* Directions for this task:
Please write out every line of the material exactly.
[Given material]
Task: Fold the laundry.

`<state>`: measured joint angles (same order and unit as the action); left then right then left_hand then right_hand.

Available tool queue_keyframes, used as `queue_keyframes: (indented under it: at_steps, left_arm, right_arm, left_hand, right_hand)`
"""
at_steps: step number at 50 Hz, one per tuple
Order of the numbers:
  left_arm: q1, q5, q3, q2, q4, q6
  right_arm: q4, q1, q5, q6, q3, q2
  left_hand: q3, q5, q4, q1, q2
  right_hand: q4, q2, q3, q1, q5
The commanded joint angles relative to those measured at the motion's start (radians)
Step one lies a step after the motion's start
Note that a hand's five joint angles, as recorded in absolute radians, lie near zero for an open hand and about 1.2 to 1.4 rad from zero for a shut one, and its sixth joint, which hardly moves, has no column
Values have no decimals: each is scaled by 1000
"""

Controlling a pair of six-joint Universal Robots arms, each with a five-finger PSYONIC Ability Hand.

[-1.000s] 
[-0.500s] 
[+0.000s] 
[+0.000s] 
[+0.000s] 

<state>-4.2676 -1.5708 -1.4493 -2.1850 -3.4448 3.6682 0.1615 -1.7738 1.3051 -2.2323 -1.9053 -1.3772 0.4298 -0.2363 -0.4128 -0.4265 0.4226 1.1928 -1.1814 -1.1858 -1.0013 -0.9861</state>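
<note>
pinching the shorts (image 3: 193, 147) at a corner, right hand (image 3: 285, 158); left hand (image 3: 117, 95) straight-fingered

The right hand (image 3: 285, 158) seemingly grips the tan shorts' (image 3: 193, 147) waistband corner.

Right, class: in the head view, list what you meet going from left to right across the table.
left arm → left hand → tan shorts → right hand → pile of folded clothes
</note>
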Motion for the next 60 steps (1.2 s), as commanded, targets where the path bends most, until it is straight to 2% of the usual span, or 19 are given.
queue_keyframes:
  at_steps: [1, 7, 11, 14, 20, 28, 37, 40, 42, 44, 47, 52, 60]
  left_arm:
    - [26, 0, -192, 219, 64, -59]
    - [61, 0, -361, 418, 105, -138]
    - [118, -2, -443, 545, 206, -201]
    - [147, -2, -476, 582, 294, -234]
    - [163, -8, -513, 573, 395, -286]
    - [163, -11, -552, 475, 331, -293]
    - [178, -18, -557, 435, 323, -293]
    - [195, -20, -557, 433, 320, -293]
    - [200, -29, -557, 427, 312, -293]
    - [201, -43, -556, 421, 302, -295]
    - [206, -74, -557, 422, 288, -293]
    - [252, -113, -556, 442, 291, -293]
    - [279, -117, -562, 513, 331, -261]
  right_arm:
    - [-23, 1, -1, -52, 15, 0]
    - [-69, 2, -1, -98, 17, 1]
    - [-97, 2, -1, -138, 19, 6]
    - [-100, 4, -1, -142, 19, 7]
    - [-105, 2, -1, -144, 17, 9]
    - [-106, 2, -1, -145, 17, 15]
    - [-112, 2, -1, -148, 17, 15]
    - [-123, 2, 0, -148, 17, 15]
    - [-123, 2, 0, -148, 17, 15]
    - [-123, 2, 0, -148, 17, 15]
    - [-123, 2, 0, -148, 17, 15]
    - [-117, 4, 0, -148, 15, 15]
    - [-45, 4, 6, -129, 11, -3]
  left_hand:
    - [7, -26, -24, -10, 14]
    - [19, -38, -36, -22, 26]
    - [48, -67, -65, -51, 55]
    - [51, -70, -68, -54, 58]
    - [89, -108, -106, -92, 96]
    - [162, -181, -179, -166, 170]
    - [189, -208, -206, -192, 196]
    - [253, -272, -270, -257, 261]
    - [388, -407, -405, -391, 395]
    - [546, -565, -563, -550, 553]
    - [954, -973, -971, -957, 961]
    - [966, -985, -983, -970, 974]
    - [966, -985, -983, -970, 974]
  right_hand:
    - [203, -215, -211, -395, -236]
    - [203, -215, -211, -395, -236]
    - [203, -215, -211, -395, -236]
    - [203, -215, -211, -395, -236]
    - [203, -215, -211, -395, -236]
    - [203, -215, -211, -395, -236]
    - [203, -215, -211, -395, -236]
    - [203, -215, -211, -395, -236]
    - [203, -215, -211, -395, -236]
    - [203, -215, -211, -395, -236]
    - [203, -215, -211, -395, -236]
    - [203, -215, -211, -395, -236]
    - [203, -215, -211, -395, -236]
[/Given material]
* Your response:
Task: Fold the laundry.

`<state>`: measured joint angles (same order and unit as the action); left then right then left_hand then right_hand.

Available tool queue_keyframes, used as `queue_keyframes: (indented under it: at_steps, left_arm, right_arm, left_hand, right_hand)`
"""
at_steps: step number at 50 Hz, one per tuple
Order of the numbers:
  left_arm: q1, q5, q3, q2, q4, q6
  right_arm: q4, q1, q5, q6, q3, q2
  left_hand: q3, q5, q4, q1, q2
  right_hand: q4, q2, q3, q1, q5
The commanded joint angles relative to those measured at the motion's start (radians)
Step one lies a step after the motion's start
Note that a hand's five joint angles, as recorded in absolute radians, lie near zero for an open hand and about 1.2 to 1.4 rad from zero for a shut one, and its sixth joint, which hardly moves, has no column
Values have no decimals: each is scaled by 1000
"""

Controlling a pair of six-joint Universal Robots arms, each with a five-finger PSYONIC Ability Hand.

[-1.000s] 
[-0.500s] 
[+0.000s] 
[+0.000s] 
[+0.000s] 

<state>-4.2676 -1.5708 -1.4493 -2.1850 -3.4448 3.6682 0.1615 -1.7738 1.3051 -2.2323 -1.9053 -1.3772 0.4298 -0.2363 -0.4128 -0.4265 0.4226 1.1928 -1.1814 -1.1858 -1.0013 -0.9861</state>
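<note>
pinching the shorts (image 3: 193, 147) at a corner, right hand (image 3: 285, 158); left hand (image 3: 117, 95) straight-fingered

The right hand (image 3: 285, 158) seemingly grips the tan shorts' (image 3: 193, 147) waistband corner.

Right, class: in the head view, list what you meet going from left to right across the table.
left arm → left hand → tan shorts → right hand → pile of folded clothes
</note>
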Motion for the next 60 steps (1.2 s), as commanded, targets where the path bends most, until it is straight to 2% of the usual span, or 19 are given.
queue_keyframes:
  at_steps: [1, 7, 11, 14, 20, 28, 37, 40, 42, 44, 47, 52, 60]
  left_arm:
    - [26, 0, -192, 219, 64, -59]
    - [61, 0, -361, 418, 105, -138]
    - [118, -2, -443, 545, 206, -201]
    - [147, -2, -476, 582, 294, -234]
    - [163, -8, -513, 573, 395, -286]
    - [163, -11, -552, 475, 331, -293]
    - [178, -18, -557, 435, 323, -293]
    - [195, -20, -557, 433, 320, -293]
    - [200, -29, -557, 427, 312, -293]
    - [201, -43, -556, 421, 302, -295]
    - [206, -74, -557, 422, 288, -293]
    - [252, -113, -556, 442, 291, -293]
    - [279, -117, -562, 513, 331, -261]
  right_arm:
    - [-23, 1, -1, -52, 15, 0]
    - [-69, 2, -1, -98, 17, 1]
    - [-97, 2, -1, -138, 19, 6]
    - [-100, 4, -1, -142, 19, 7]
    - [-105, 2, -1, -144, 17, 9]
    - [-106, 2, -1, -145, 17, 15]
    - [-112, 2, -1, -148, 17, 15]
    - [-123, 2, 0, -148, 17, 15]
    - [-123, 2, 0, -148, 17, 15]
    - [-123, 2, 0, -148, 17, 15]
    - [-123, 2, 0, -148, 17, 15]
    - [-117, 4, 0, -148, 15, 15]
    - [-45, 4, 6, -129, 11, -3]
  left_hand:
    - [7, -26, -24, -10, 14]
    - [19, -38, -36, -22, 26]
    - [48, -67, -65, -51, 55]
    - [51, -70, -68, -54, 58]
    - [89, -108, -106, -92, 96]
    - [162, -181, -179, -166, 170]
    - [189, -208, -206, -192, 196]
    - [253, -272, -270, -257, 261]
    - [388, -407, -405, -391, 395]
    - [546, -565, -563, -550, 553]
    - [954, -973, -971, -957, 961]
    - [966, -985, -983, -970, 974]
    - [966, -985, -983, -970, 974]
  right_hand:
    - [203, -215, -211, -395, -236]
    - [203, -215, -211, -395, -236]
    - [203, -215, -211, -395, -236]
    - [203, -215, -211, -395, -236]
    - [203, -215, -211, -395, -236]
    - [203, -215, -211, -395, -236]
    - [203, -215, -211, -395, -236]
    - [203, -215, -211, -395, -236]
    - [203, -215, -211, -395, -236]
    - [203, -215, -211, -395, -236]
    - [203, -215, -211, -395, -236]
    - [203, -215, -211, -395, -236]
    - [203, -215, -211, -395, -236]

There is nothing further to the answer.